As the audience settled in at last month's L.A. premiere of Country Strong
, Faith Hill
leaned on leading man Tim McGraw
's shoulder. Then, when the house lights dimmed, McGraw snuck her a quick kiss. It was a small, blink-and-you'll-miss-it sign of affection, but it's a big reason why the superstar couple is still going, well, country strong. "I'll never do better than I've done with Faith, and I live every day by that credo," he says. "We'll be together forever."

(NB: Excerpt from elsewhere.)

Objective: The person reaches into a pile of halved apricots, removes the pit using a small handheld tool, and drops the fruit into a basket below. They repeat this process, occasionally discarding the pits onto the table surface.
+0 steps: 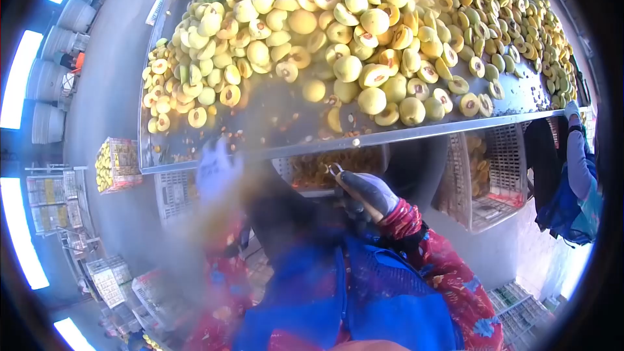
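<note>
My left hand (219, 170), in a white glove, is near the front edge of the metal table (260, 146). It looks hazy, but its fingers appear stretched out and apart, with nothing visible in them. Below the table edge, over a crate of fruit pieces (338, 166), my right hand (370, 190) is closed on a small metal tool (335, 169) with a looped or forked tip. That glove is white with a dark palm side. Yellow-green fruit (372, 101), many pieces halved with brown centres, lies heaped across the table.
White plastic crates (460, 182) stand under the table on the right. Another crate of fruit (120, 166) is beyond its left corner. A co-worker's gloved hand (571, 110) touches the table's right end. Stacked crates (49, 198) and grey tubs (49, 80) line the far left.
</note>
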The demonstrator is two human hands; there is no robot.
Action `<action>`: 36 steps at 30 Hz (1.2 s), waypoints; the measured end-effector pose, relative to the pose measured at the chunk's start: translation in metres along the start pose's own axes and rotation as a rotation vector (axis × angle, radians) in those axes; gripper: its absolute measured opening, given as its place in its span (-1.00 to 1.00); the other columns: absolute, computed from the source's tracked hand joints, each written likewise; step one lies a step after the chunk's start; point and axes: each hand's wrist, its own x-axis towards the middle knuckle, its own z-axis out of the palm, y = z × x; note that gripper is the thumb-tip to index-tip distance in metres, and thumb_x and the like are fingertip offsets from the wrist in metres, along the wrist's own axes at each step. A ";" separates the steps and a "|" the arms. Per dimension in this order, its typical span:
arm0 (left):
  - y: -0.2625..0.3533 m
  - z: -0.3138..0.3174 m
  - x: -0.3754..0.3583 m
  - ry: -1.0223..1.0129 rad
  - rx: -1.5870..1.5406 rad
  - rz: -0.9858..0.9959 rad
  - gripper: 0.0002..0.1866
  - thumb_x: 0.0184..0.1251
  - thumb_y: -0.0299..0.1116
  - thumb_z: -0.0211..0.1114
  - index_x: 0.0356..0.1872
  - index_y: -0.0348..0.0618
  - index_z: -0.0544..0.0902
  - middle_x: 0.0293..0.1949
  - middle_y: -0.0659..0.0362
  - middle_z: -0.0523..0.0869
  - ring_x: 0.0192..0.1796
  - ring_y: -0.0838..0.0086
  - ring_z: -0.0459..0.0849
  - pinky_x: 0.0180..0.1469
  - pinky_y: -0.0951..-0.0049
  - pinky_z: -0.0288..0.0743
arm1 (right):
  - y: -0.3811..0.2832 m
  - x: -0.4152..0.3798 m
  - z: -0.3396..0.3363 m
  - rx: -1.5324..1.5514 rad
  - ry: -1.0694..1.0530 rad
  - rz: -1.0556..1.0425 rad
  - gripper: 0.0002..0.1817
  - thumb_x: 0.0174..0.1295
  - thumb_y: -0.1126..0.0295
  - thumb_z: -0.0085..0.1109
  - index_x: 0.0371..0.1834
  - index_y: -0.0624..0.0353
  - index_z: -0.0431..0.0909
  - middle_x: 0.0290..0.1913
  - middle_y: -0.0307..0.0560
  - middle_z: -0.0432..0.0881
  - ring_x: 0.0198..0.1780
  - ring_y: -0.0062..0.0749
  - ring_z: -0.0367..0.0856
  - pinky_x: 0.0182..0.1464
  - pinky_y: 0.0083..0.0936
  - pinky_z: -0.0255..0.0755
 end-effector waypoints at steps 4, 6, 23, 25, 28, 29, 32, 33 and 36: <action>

Easy to say; hard to do in showbiz: Consider the parade of celebrity marriages that have imploded in the 14 years McGraw, 43, and Hill, 43, have been wed. "That's 82 years in rock-star time," jokes McGraw, whose latest hit, "Felt Good on My Lips," is No. 1 on the country charts. But despite the stresses of fame, the Nashville icons-parents of Gracie, 13, Maggie, 12, and Audrey, 9-are still committed to each other. And, just as importantly, they put in the effort to keep it that way. "Marriage takes work, but it's a labor of love," says Hill. McGraw agrees, saying: "Love and fame can't [coexist] if fame has the power, but love has the power in our house. We talked about it from the beginning: This is not something we'll quit."
Balancing an A-list household requires ongoing negotiation, especially in 2011 as Hill readies for her first all-original studio album in six years, and McGraw films Safe House
with Denzel Washington
in South Africa this spring. "The key is Faith and I both had solid careers before we met," he says. Nighttime Coke floats don't hurt either. McGraw shared the relationship secrets, both sweet and serious, that help make their union last:
1. Put family first.
"Our girls' school schedules go on our calendar first, then birthdays and school events," he says. "It's what makes us happy." With work, "our rule is to try not to be three days apart," says McGraw, whose clan will visit his South African movie set.
2. If one career is in high gear, the other takes a backseat.
"Faith has sacrificed so I can work, even though she's still on top of her game," he says. "There is no way around that. But it's what she wants, to be home with the kids."
3. Be your spouse's biggest cheerleader.
"We don't get jealous of each other's careers, we get defensive for each other," he says. "I think she's the best out there, so if her record doesn't go straight to No. 1, I don't believe it."
4. Learn from each other.
He credits Hill with helping him get sober almost three years ago. For his part, he tempers what he calls Hill's "type A" personality. "She's so hard on herself," he says. "I try to make her take a break."
5. Fess up to mistakes.
"Sometimes I say the wrong thing or discredit her feelings by trying to fix things instead of listening," he says. "But if the other person was right, you say so."
6. Don't jump to the divorce place.
"Our arguments-over the bathroom, picking stuff up, the kids-are like anybody's," he says. "But early on we agreed we can fight over real stuff and not think it's about the state of our relationship. 'Should we be together?' shouldn't be your first thought."
7. Grand gestures are great ...
For Hill's 40th birthday, McGraw surprised her by renting the Onassis yacht in Greece. "I want her to be happy, so if I have a good idea, I do it," he says.
8... . But so are everyday ones.
McGraw finds their weekday movie matinees, "guilty pleasure" late-night Coke floats or dinners out with the kids just as romantic. Echoes Hill: "We still have fun-you can never lose that."
But no action speaks louder than the L-word. "He's my best friend-I love being with him," says Hill. Says McGraw with a grin: "We're so lucky to have a great relationship. I love my life. I have exactly the one I want."